福島原発の事故の後、放射能の被害を恐れて逃げた人と逃げなかった人との間に深刻な分断が引き起こされたこと、そのような分断が多くの教会の中にも生じてしまい、その傷がいまだに癒えていない、という話しを福島の教会の一人の牧師からうかがいました。そのような混乱があったことを教会はちゃんと記録し、後世に残さなければなりません。
問題の根源は、牧師も信徒も教会全体の危機管理が不十分だった点にあるのではないかと私は考えています。原発事故を想定していた人は、私も含めて当時ほとんどいなかったと思います。でも事故を想定して、その時教会はどう対処するのかをあらかじめ話し合っていたならば、その後の対応は随分違ったものになったのではないかと思います。
危機管理の必要に関してはコロナ・ウィルスに悩まされ続けたこの2年間、いつも問われてきました。そして最近、思います。戦争が勃発した時に、私たちはどう対応するだろうか。
ウクライナで戦争が始まってしまいました。その事実に悲しみを覚えながらも、私たちはまだ傍観者としてこの戦争を見ています。私たちの国が戦争に巻き込まれることを私たちは考えたくないし、それゆえに考えないし、よってそれは起きないこととし、思考を停止させているのではないかと思います。
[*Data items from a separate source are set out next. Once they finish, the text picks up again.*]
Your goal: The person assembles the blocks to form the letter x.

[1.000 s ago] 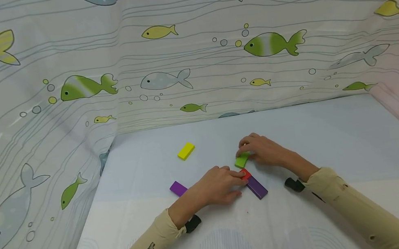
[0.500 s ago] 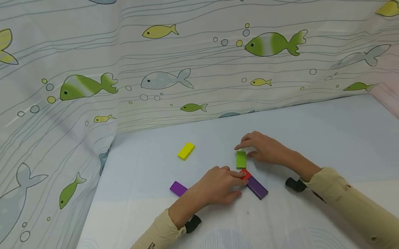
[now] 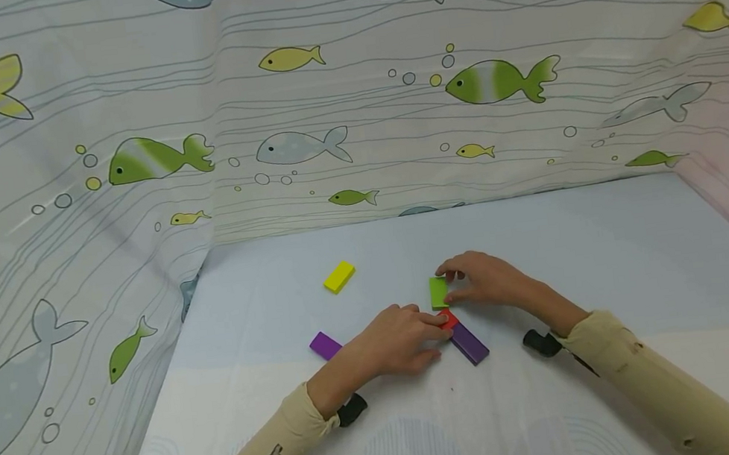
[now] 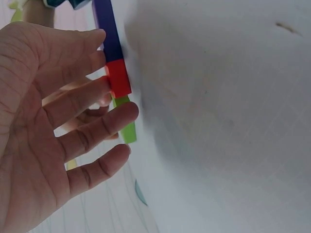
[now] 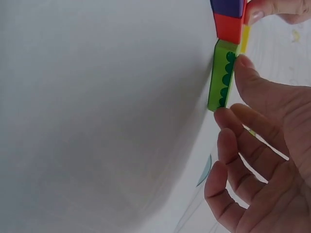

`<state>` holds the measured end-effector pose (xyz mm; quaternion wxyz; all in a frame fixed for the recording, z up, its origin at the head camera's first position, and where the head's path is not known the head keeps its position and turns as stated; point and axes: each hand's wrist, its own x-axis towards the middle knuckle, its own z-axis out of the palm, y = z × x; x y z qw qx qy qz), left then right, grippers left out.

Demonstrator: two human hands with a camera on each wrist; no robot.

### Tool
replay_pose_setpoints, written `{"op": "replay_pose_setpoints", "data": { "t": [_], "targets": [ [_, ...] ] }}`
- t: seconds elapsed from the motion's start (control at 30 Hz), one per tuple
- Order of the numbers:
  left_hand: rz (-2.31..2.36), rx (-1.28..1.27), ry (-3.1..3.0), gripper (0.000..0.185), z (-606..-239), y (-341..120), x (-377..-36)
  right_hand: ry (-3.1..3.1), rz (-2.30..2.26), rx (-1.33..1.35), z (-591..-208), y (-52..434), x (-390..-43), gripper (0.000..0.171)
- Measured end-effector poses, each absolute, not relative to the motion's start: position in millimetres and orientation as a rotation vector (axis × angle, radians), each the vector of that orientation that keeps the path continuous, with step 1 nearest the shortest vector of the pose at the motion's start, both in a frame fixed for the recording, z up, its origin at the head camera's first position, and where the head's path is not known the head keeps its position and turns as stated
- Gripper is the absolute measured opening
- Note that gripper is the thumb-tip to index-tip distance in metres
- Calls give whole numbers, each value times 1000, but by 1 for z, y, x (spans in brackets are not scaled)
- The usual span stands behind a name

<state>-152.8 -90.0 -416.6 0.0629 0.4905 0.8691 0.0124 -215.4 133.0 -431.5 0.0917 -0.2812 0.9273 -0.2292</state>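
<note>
My left hand [image 3: 394,340] reaches across the table with loosely extended fingers, its fingertips resting on the red block [image 4: 118,77]. A dark purple block [image 3: 469,343] adjoins the red one on the near right side. On its far side lies the light green block [image 3: 439,292], whose side carries a dark green scalloped pattern in the right wrist view. My right hand [image 3: 486,278] holds that green block from the right, thumb at its side and a curled finger at its far end. The remaining right fingers [image 5: 223,187] are bent and free. Left fingertips cover part of the red block.
A yellow block [image 3: 339,277] lies farther back on the table. Left of my left wrist is another purple block [image 3: 325,345], partly hidden by the forearm. A fish-print curtain [image 3: 392,115] hangs behind the white tabletop [image 3: 576,248].
The green block has turned to point straight away from me. My right hand let go around it, then came back onto it from the right. My left hand stays on the red block.
</note>
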Motion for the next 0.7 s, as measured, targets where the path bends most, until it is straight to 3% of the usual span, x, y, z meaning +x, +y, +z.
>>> {"op": "replay_pose_setpoints", "data": {
  "t": [0.7],
  "targets": [
    [37,1496,2641,36,-416,-90,-154,2670,-796,-888,-432,131,-213,41]
  ]
}}
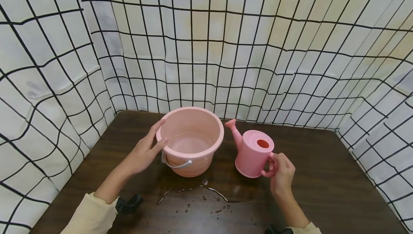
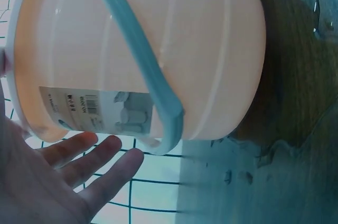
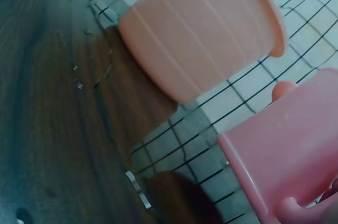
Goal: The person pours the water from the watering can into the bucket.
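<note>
The left hand lies open against the rim and side of the pink bucket, apparently steadying it on the brown table. The right hand curls around the handle of the pink watering can, which stands upright just right of the bucket, spout toward it. A puddle spreads in front. Only the left wrist view shows the bucket's label and pale handle; the right wrist view shows no fingers clearly.

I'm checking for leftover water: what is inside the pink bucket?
The pink bucket looks empty: bare wet-looking bottom, droplets on the inner wall. The near inner wall is hidden by the rim.
</note>
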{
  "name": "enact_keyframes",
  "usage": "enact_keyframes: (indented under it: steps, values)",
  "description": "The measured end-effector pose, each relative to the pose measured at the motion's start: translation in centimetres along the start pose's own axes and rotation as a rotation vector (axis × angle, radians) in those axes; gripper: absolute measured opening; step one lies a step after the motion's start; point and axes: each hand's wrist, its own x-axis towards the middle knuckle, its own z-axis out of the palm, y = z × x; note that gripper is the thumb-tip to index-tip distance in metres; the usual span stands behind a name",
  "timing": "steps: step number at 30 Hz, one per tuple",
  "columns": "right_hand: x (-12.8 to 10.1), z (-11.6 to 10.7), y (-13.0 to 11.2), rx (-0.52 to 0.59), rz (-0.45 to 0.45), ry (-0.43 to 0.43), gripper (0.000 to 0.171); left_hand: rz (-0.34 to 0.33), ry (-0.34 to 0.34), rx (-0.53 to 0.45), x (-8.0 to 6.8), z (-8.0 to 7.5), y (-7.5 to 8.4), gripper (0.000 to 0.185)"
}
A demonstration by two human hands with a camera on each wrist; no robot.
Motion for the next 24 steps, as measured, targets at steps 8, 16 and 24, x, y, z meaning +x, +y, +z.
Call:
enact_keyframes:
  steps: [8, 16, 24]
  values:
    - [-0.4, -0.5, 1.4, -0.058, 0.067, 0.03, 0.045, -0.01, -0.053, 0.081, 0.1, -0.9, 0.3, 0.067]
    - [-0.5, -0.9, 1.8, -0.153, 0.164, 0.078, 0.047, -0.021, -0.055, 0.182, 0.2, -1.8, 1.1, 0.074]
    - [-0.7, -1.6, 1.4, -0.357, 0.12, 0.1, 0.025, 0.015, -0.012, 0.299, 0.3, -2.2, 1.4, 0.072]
しかし想定外の危機に賢く対処するためには、それが起きてしまった後ではもう遅い。それが大震災の時に私たちが得た教訓です。戦時体制になった時、この国はどう動くのか、国民はどう反応するのか、その時に教会は牧師も信徒も一つとなって、この緊急事態に賢く対処できるのか。その備えは今から始めなければと思わされます。